-- Listed entries --
%%

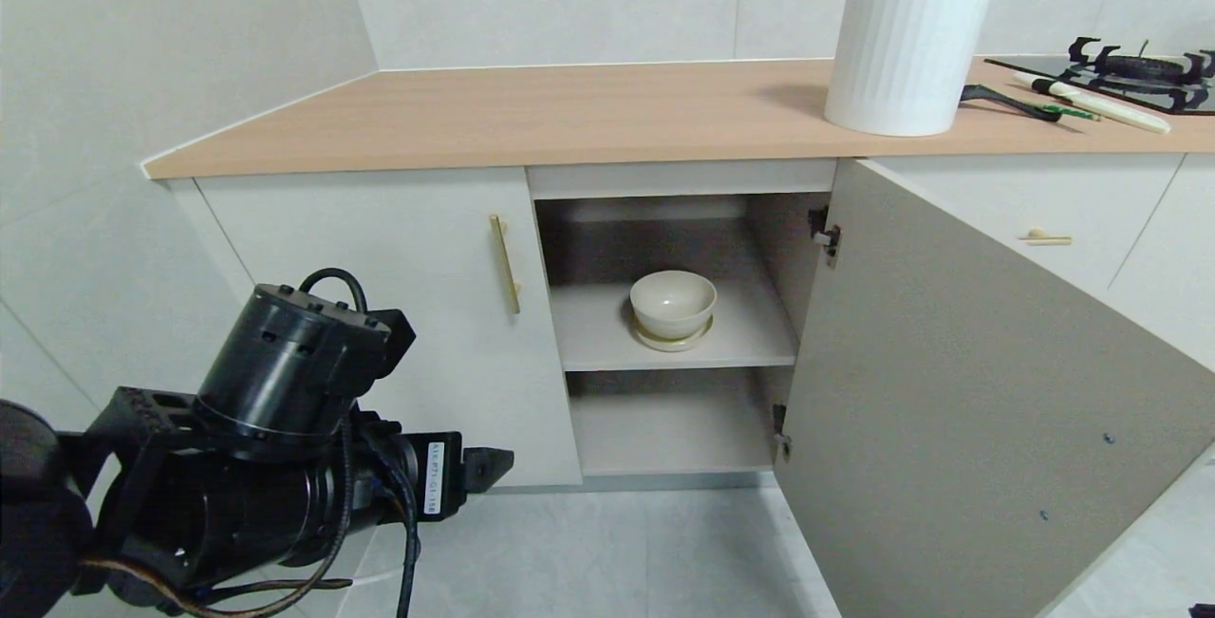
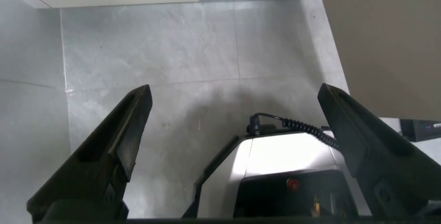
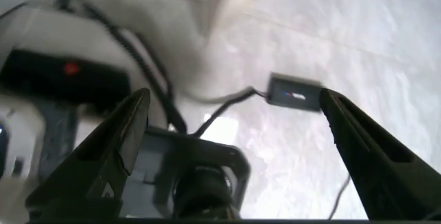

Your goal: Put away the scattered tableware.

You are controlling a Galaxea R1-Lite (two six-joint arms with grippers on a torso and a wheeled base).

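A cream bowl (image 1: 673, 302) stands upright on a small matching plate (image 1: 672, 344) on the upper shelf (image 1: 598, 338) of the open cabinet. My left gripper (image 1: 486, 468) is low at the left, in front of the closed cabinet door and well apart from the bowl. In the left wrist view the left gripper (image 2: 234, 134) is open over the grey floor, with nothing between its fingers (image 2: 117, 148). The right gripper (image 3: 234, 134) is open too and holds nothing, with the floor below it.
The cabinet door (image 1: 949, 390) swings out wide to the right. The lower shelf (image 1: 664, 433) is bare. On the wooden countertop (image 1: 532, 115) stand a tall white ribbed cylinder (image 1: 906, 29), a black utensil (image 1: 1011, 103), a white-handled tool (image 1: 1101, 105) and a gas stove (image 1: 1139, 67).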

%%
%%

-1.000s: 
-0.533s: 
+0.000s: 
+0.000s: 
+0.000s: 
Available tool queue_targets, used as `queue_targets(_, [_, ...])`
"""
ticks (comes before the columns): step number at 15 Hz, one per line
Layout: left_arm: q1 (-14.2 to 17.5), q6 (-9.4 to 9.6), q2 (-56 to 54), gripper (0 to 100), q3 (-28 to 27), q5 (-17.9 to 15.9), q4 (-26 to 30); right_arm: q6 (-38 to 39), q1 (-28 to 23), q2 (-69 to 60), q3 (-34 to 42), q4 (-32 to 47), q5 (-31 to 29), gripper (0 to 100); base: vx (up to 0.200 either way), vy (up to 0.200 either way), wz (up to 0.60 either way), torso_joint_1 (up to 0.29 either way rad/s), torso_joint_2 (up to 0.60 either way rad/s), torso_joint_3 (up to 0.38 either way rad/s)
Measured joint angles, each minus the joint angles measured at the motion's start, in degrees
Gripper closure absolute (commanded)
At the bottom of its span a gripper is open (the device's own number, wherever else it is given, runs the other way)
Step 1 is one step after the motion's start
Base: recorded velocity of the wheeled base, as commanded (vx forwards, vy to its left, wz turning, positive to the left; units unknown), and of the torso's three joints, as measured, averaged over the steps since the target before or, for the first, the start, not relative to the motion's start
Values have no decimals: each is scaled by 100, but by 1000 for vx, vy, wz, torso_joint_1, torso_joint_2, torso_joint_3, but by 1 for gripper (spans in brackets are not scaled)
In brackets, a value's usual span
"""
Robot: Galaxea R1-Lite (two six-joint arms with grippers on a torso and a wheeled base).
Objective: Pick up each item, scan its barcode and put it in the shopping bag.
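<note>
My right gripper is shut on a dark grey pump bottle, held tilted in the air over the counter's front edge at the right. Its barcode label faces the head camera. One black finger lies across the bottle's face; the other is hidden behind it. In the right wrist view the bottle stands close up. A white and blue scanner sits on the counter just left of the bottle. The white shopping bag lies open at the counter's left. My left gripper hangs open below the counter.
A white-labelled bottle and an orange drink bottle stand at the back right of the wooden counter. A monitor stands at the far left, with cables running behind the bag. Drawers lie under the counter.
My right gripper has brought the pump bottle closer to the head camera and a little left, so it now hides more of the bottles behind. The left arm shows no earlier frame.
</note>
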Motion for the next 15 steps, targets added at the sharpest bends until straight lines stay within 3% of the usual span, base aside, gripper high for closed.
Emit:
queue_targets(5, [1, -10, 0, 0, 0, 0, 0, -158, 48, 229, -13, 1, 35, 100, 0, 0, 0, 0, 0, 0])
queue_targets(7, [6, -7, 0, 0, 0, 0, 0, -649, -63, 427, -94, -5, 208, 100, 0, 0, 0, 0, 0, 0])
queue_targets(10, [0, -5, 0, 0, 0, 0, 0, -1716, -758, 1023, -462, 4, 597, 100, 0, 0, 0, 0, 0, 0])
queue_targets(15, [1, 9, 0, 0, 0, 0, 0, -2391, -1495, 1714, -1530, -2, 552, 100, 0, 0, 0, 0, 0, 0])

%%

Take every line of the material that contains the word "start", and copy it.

Measured joint angles, each minus the joint angles measured at the motion's start, in degrees
Step 1 is one step after the motion's start
Base: recorded velocity of the wheeled base, as commanded (vx forwards, vy to its left, wz turning, positive to the left; units unknown), and of the torso's three joints, as measured, averaged over the steps since the target before or, for the first, the start, not relative to the motion's start

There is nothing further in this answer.